Aridification of much of Pangaea during the Late Triassic is well documented and undoubtedly played a decisive role in Late Triassic evolutionary trends, but the abruptness of the extinction dictates against causality by this mechanism. A strong regressive-transgressive couplet in the stratigraphic record potentially explains the marine extinctions; sea-level fall that resulted in a loss of habitat was followed by rapid rise that may have led to marine anoxia. This explanation suffers from the inability to explain nearly synchronous losses in terrestrial biota. Bolide impact has been invoked previously to explain this catastrophe. However, dating of the best-candidate impact structure, the Manicouagan crater, and sedimentary evidence of the impact event place the impact well before the Triassic-Jurassic boundary.
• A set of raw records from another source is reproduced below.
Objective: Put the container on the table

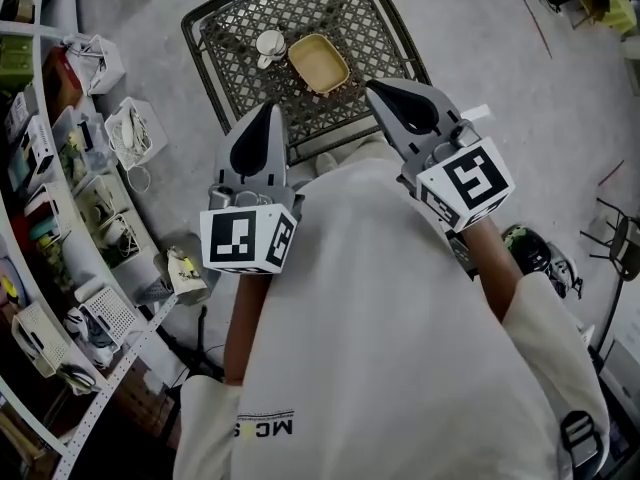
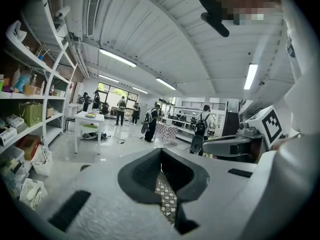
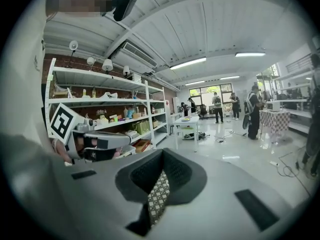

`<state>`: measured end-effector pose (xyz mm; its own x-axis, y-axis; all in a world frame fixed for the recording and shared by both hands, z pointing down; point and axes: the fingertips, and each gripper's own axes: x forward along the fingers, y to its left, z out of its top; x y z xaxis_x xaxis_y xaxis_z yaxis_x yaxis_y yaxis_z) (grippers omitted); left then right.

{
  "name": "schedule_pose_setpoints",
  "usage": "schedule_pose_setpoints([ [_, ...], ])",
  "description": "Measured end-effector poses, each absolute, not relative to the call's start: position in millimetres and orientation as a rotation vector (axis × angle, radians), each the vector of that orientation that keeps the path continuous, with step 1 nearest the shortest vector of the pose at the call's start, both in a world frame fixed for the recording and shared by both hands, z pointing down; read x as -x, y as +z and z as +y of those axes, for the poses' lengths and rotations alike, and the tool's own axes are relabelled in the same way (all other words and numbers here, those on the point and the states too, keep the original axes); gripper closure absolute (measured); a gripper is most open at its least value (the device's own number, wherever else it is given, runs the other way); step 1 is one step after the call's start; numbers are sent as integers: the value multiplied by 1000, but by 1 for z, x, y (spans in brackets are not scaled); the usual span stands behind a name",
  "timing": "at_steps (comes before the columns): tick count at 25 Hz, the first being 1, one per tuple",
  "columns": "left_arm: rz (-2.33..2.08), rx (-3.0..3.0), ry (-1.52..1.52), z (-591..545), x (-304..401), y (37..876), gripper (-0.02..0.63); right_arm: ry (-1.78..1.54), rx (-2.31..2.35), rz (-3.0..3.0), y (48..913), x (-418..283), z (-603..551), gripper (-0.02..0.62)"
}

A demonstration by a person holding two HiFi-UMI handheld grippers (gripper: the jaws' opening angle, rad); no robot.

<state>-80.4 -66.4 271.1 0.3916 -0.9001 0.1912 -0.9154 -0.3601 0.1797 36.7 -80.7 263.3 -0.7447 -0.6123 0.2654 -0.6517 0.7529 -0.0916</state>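
Observation:
A shallow tan container point(image 1: 318, 63) rests on the dark lattice metal table point(image 1: 238, 20), with a white cup point(image 1: 270, 44) just to its left. My left gripper point(image 1: 263, 110) and right gripper point(image 1: 376, 87) are held close to my chest, short of the table's near edge, tips pointing toward it. Both look shut and hold nothing. In the left gripper view the jaws point(image 2: 161, 153) meet, with only a sliver of lattice showing between them. The right gripper view shows its jaws point(image 3: 162, 155) in the same pose.
Curved white shelving point(image 1: 60, 218) packed with boxes and bags lines the left. A dark helmet point(image 1: 535, 253) and a chair frame point(image 1: 615, 238) sit on the floor at the right. Several people and a white table point(image 3: 192, 121) stand far off in the hall.

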Motion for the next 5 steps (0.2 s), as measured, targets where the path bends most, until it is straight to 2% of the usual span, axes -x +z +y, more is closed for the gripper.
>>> schedule_pose_setpoints([
  [5,-1583,-2395,80,-62,76,273,581,263,-1007,-2738,260,-32,-80,577],
])
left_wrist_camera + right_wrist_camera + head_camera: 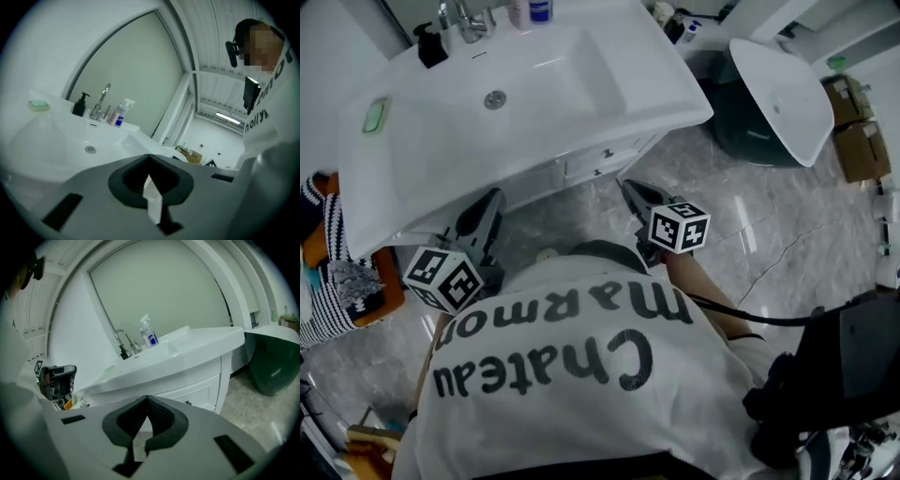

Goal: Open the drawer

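The white panelled drawer (598, 161) with small dark knobs sits just under the rim of the white ceramic washbasin (412, 169), slightly above centre in the head view, its front flush with the cabinet. The left gripper (492, 199) is at lower left and the right gripper (628, 187) at centre right, both over the grey marbled floor (750, 216) and short of the cabinet. Both pairs of jaws are closed, tip against tip, with nothing between them. A chrome tap (469, 19) and a black pump bottle (431, 45) stand at the basin's far edge, top left.
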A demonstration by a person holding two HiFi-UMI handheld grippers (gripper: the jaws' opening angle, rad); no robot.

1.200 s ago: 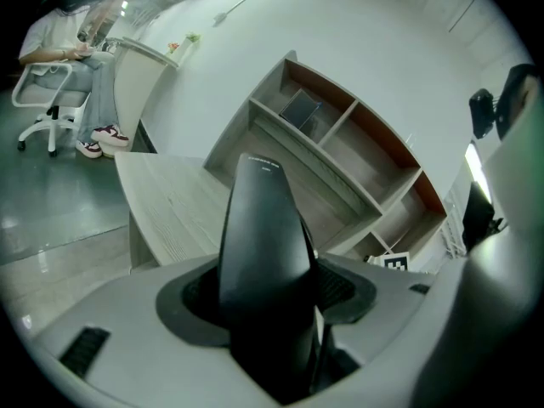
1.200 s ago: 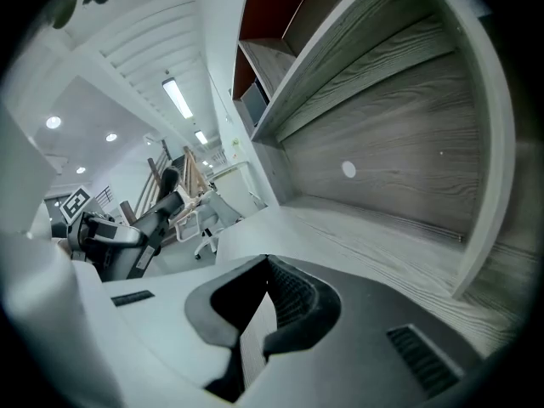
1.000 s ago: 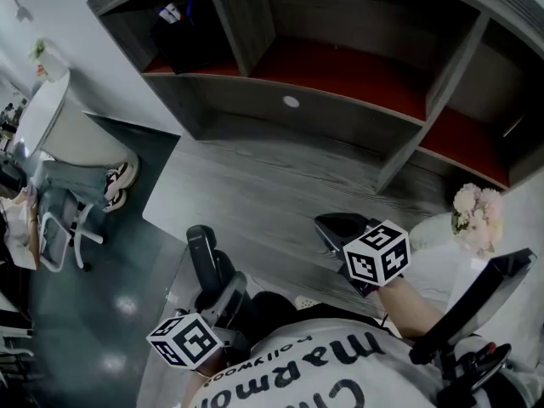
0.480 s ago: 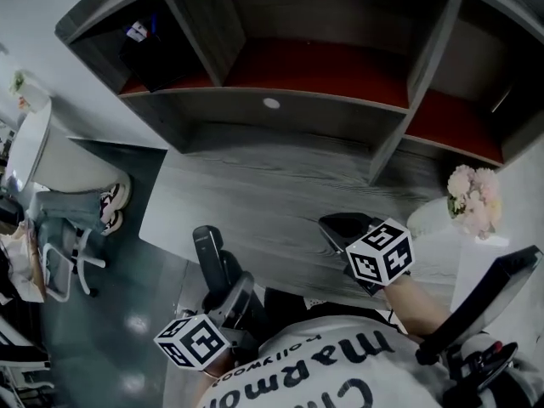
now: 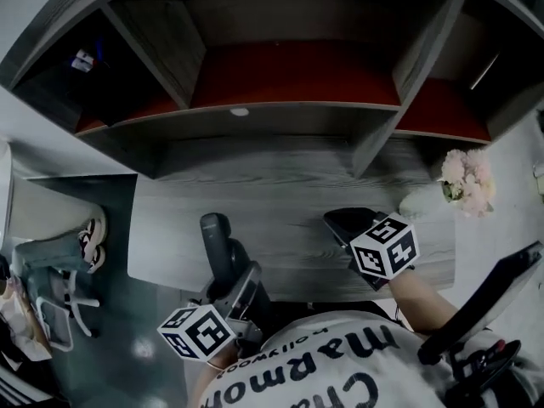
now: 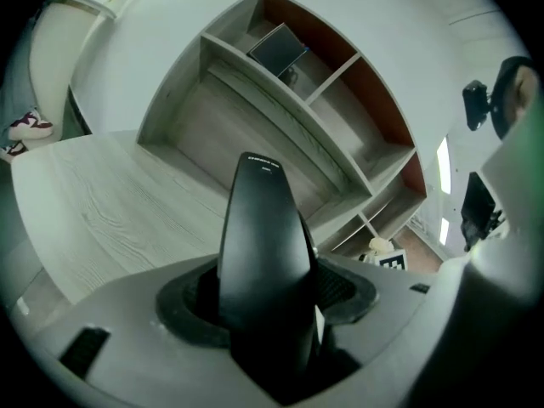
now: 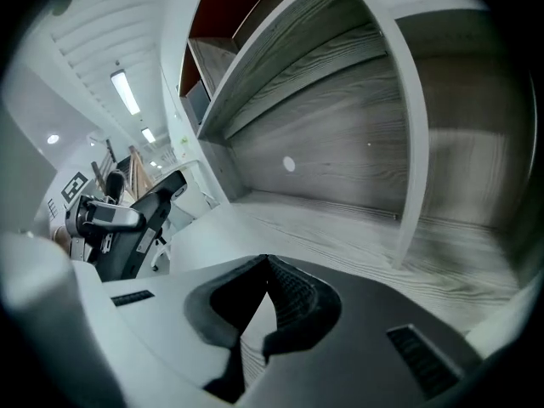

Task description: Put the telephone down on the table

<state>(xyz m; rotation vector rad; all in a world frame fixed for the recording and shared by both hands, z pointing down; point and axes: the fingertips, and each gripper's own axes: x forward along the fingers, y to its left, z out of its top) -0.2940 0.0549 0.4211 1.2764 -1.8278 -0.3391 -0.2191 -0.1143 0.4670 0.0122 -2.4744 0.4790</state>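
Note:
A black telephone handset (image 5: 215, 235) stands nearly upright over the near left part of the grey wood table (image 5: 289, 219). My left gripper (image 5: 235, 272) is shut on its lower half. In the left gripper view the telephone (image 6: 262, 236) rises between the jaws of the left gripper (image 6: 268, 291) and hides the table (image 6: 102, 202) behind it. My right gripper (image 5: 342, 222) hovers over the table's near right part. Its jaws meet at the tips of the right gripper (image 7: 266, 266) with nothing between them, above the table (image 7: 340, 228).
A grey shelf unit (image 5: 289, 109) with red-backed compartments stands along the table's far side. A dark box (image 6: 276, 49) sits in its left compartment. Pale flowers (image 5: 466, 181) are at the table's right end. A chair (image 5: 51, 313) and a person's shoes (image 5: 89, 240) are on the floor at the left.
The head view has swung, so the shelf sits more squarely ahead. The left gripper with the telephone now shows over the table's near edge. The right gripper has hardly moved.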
The current view is that this event resulted from eruptions of the flood basalts of the Central Atlantic Magmatic Province (CAMP). Frequently cited is the sudden increase in atmospheric CO2 from outgassing during widespread eruptions, resulting in intense global warming. However, careful measurement of the carbon-isotope composition of pedogenic calcite from calcareous palaeosols of Late Triassic to Early Jurassic age fails to document any substantial change in palaeo-pCO2 across the Triassic-Jurassic boundary. Suggestions of large increases in Early Jurassic palaeo-pCO2 from CAMP eruptions appear to be based on overestimates of the CO2 contribution from this magmatism. Alternative mechanisms for extinction related to volcanism remain to be explored more fully, particularly cooling and acidification of the atmosphere and oceans from SO2 aerosols, and rapid sea-level change driven by plume-driven thermal doming and collapse.